ESPINOSA v. UNITED STUDENT FUNDS
Tuesday, June 24th, 2008The Ninth Circuit Court of Appeals today released an opinion in ESPINOSA v. UNITED STUDENT FUNDS, No. 06-16421, a bankruptcy appeal. The panel consisted of Alex Kozinski, Chief Judge, A. Wallace Tashima and N. Randy Smith, Circuit Judges.
PER CURIAM:
Espinosa obtained $13,250.00 in student loans from United Student Aid Funds, Inc. (Funds). He later filed a Chapter 13 bankruptcy petition and plan. The plan provided that he repay the $13,250.00 principal, and that accrued capitalized interest, penalties, and fees be discharged. The clerk of the bankruptcy court mailed a notice of commencement and a copy of the proposed plan to Funds, which gave Funds the usual notice of the date and time of the plan confirmation hearing and the deadline for filing objections to the plan. Funds then filed a proof of claim for $17,832.15, which presumably included unpaid accrued capitalized interest, penalties, and fees. But Funds filed no objections to the plan, and as there were no other creditors, the bankruptcy court confirmed the plan as proposed.
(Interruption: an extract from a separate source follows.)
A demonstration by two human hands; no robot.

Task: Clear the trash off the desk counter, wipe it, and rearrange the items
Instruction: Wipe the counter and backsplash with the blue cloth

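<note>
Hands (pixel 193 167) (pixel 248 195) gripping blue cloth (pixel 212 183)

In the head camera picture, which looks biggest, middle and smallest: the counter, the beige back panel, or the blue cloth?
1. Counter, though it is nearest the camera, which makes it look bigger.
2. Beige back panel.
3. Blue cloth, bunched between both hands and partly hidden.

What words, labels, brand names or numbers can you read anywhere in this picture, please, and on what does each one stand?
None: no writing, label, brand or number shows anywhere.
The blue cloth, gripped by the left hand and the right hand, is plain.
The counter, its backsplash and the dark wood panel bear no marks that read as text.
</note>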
Espinosa subsequently paid Funds $13,250.00 over the course of four years, at which point the plan was completed and the bankruptcy court issued a discharge order, filed May 30, 1997. Curiously, the discharge order provided that Espinosa was “discharged from all debts provided for by the plan . . . except any debt . . . for a student loan,” which contradicted the terms of the plan and pretty much rendered the whole exercise pointless from Espinosa’s point of view. Curiouser still, Espinosa did not seek reconsideration of the discharge order, nor did he appeal. Three years after the discharge order was filed, Funds began “offsetting” or “intercept[ing]” Espinosa’s income tax refunds to satisfy the unpaid portion of the student loan. (The parties don’t explain what they mean by “offsetting” and “intercept[ing],” but we assume they mean that Funds somehow . . .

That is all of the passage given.